Create a png without writing an initial svg to your filesystem. This is not faster (it may be slightly slower), but it may be important when writing many images (animation frames) to your filesystem.

  • inkscape_exe: path to inkscape.exe
  • png: path to output file (include extension .png)
  • param xml: root node of your svg geometry (created by new_svg_root)
  • stylesheet: optional path to a css stylesheet
  • returns: for convenience, returns png filename (png)
  • effects: creates png file at png

A few helpers:

from svg_ultralight.constructors import new_element, new_sub_element

I do want to keep this ultralight and avoid creating some pseudo scripting language between Python and lxml, but here are two very simple, very optional functions to save your having to str() every argument to etree.Element.

constructors.new_element

tag: str
**params: Union[str, float]
-> etree.Element

Python allows underscores in variable names; xml uses dashes.

Python understands numbers; xml wants strings.

This is a convenience function to swap "_" for "-" and 10.2 for "10.2" before creating an xml element.

Translates numbers to strings

>>> elem = new_element('line', x1=0, y1=0, x2=5, y2=5)
>>> etree.tostring(elem)
b'<line x1="0" y1="0" x2="5" y2="5"/>'

Translates underscores to hyphens

>>> elem = new_element('line', stroke_width=1)
>>> etree.tostring(elem)
b'<line stroke-width="1"/>'

Removes trailing underscores. You'll almost certainly want to use reserved names like class as svg parameters. This can be done by passing the name with a trailing underscore.

>>> elem = new_element('line', class_='thick_line')
>>> etree.tostring(elem)
b'<line class="thick_line"/>'

Special handling for a 'text' argument. Places value between element tags.
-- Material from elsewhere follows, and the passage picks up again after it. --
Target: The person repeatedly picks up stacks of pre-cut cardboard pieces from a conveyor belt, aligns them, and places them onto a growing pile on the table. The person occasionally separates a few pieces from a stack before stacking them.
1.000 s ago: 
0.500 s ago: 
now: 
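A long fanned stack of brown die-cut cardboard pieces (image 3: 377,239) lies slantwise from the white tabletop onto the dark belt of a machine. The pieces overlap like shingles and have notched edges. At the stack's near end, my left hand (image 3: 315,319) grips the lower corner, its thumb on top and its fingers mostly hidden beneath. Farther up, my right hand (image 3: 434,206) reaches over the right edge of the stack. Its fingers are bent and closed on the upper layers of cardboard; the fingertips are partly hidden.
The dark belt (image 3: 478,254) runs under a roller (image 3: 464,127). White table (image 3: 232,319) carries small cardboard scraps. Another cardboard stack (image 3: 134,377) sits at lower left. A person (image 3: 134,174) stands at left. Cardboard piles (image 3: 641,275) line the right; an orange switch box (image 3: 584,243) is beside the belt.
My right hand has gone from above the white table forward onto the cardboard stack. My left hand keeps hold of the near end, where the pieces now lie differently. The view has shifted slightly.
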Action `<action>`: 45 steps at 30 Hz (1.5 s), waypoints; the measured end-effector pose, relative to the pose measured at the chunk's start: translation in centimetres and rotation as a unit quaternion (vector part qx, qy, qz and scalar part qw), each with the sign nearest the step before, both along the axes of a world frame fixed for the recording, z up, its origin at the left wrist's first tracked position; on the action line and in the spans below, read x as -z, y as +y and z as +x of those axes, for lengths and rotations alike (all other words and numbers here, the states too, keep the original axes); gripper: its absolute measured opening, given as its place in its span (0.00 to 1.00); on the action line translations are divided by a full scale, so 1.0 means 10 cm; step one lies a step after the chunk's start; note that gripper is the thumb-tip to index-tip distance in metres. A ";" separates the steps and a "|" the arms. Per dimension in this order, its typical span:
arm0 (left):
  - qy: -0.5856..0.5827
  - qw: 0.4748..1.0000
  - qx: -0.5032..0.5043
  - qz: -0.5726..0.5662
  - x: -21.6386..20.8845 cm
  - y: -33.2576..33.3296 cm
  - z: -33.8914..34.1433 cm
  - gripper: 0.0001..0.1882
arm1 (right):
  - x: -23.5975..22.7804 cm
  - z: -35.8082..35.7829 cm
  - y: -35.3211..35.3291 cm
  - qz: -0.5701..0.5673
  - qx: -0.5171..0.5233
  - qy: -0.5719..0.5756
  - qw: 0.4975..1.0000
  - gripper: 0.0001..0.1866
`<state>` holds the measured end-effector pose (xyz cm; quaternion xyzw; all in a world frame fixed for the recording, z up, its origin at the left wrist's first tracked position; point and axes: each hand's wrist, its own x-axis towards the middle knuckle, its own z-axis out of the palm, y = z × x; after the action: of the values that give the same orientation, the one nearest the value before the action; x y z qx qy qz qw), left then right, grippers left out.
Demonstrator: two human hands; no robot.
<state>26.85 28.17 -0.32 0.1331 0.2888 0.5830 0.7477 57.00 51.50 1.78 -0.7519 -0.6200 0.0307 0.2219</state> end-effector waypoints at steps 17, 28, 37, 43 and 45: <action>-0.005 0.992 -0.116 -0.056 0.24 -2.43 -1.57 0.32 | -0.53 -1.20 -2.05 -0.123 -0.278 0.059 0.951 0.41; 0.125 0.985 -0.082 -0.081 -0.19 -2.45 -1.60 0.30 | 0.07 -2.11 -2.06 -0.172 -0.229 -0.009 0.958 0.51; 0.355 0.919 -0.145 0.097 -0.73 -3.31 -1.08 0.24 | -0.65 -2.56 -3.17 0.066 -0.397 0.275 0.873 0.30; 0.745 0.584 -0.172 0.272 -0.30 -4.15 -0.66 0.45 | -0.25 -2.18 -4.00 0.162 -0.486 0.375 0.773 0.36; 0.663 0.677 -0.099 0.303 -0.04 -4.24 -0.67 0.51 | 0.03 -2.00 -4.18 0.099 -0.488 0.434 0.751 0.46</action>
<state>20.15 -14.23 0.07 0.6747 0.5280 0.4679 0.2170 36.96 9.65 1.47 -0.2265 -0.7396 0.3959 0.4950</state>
>>> elem = new_element('text', text='please star my project')
>>> etree.tostring(elem)
b'<text>please star my project</text>'

constructors.new_sub_element

parent: etree.Element
tag: str
**params: Union[str, float]
-> etree.Element

As above, but creates a subelement.

>>> parent = etree.Element('g')
>>> _ = new_sub_element('rect')
>>> etree.tostring(parent)
b'<g><rect/></g>'

update_element

Another way to add params through the new_element name / float translator. Again unnecessary, but potentially helpful. Easily understood from the code or docstrings.

Extras:

query.map_elems_to_bounding_boxes

Python cannot parse an svg file. Python can create an svg file, and Inkscape can parse (and inspect) it. Inkscape has a command-line interface capable of reading an svg file and returning some limited information. This is the only way I know for a Python program to:

  1. create an svg file (optionally without writing to filesystem)
  2. query the svg file for bounding-box information
  3. create an adjusted svg file.

This would be necessary for, e.g., algorithmically fitting text in a box.

from svg_ultralight.queries import map_elems_to_bounding_boxes

You can get a tiny bit more sophisticated with Inkscape bounding-box queries, but not much. This will give you pretty much all you can get out of it.

animate.write_gif

Create an animated gif from a sequence of png filenames. This is a Pillow one-liner, but it's convenient for me to have it, so it might be convenient for you. Requires pillow, which is not a project dependency.